— Кто может лишить её этого права?
— Ману… — набожно начал гость.
— То есть комментарии и прибавления к нему браминов, — горячо перебил доктор.
— Признанные, принятые и утверждённые Советом Великих Братьев, — жёстко отрезал индус. — Как бы то ни было, чандала живёт в условиях, доступных не всякому брамину.
— Дальше? — выронил доктор.
— С этим можно было бы мириться, если бы чандала была развлечением, игрушкой брата, перед заслугами и знаниями которого бледнела бы эта маленькая слабость… Но это не так…
— Да, слава Богу, это не так, — вставил доктор, с презрением слушавший последние слова гостя.
— Возгласить Господу славу никогда не лишне, а для мудреца никогда не поздно! — возразил гость. — Но… быть может, брат позволит мне высказаться и не будет перебивать, как ученик, выскочивший на свет после шести недель низшего посвящения?
— Позволю… в том случае, если ты без обиняков скажешь, что тебе нужно? — сухо ответил доктор.
— Стхула-шарира[11] чандала! — медленно отчеканивая слова, сказал индус.
— Для какой цели? — спросил доктор, видимо стараясь сдержать невольно волнение.
— Для того, чтобы освободить скованную им и линга-шарира[12] божественную сущность и приобщить её к нирване.[13]
— Повторяю, зачем?
— Затем, чтобы обречённая на смерть, на вырождение, кровь уцелевшего отпрыска отжившей расы не тормозила здесь, на земле, развитие и путь нашей расы.
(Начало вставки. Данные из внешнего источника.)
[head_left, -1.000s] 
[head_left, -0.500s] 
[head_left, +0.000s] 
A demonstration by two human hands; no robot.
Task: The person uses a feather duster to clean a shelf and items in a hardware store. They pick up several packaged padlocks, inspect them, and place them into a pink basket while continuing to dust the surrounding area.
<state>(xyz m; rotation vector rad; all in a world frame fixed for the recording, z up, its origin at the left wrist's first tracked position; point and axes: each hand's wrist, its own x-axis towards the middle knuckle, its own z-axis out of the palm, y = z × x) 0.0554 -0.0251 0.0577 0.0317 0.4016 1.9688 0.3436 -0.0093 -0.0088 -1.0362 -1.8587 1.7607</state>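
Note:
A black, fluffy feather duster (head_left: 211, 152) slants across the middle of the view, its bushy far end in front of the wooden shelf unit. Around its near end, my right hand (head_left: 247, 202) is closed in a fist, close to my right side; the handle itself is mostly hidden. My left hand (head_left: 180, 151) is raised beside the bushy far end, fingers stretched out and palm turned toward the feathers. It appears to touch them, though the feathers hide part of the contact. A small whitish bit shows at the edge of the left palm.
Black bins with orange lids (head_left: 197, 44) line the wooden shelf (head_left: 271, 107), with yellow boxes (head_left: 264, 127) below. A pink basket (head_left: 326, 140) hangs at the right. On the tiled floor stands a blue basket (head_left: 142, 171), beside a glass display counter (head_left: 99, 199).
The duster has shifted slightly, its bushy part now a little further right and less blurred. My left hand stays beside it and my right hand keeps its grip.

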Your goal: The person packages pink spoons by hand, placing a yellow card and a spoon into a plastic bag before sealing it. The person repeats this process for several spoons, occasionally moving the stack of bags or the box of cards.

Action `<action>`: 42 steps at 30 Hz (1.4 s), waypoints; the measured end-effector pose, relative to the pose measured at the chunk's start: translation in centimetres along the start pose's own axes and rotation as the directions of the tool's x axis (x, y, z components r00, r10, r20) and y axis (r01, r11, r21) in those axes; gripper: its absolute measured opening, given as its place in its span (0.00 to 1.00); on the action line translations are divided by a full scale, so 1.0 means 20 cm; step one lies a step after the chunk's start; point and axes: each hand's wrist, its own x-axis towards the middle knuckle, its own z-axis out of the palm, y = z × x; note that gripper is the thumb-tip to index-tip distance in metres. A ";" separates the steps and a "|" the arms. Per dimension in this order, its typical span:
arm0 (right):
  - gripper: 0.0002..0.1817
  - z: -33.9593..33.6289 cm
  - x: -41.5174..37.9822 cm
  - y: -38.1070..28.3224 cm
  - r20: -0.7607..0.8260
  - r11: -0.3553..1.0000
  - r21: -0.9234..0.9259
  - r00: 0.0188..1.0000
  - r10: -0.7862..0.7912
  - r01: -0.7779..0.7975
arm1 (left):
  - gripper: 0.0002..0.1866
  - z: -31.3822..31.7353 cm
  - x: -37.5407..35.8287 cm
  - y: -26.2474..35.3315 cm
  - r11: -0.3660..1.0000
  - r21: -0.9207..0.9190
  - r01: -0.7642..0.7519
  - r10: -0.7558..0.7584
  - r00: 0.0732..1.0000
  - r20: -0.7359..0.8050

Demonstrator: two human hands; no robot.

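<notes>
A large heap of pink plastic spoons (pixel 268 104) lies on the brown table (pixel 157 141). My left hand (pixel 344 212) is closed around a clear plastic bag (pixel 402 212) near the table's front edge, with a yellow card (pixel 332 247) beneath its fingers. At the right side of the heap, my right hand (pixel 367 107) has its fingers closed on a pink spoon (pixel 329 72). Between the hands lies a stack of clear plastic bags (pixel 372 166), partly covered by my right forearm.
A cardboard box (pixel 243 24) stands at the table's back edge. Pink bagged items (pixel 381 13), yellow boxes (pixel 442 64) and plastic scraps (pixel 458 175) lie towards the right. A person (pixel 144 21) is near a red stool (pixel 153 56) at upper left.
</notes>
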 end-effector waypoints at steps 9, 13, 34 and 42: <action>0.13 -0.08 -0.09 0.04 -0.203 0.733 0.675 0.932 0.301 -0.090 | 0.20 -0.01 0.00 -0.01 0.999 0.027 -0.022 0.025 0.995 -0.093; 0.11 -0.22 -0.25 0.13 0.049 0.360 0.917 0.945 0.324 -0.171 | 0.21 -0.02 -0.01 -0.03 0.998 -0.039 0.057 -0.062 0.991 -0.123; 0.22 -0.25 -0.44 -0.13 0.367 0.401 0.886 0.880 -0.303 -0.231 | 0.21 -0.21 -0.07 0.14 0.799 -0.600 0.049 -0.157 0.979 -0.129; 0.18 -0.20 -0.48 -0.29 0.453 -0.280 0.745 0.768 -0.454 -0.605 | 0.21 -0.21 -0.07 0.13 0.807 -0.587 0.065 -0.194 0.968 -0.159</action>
— Но ты же знаешь, что наша раса не закончит развития человечества? Ты знаешь, что мы, сыны пятой расы, должны будем также уступить расе шестой, а ей на смену придёт седьмая, которой суждено завершить род человека.
— Что ж из этого?.. Когда я увижу первого представителя шестой расы, я так же буду заботиться о расчистке ему пути от остатков нашей расы.
— Но себя ты оставишь в покое? — с горечью перебил доктор.
— Двиджас[14] не боится времени и смерти. Ты знаешь не хуже меня, хотя и потерял сам этот дар.
— Ну, это покажет время! — возразил доктор. — Брат, — голос его зазвучал звуками неподдельного чувства. — Брат, не руководит ли тобой величайший враг человека — гордость?.. Не говорит ли в тебе инстинктивная вражда арийца к парии? Брат, девушка, про которую ты говоришь, чандала телом, но духом она не уступит сакки-нанака…[15] Я, понимаешь, я должен думать прежде, чем ответить на вопросы, которые она иногда задаёт.
— Духовное совершенство останется при ней и за гробом, а ум её… Тем хуже для неё. Сакки-нанака стремится стать гуру-нанаки.[16] А гуру-чандала лишний тормоз в борьбе с отжившей расой и её отбросами. Кто может поручиться, что гуру-чандала, вооружённый знанием, не соберёт вокруг себя развеянных по всему миру чандала всех племён, чтобы поднять знамя борьбы с господствующей расой, обратив против неё не только «Гупта-Виддья», но и собственное её оружие — цивилизацию? Подумал ли брат-европеец о последствиях своего поступка, когда десять лет тому назад отказался подчиниться распоряжению старшего брата, которому стоило лишь захотеть, и… Ты сам знаешь, что могло бы произойти.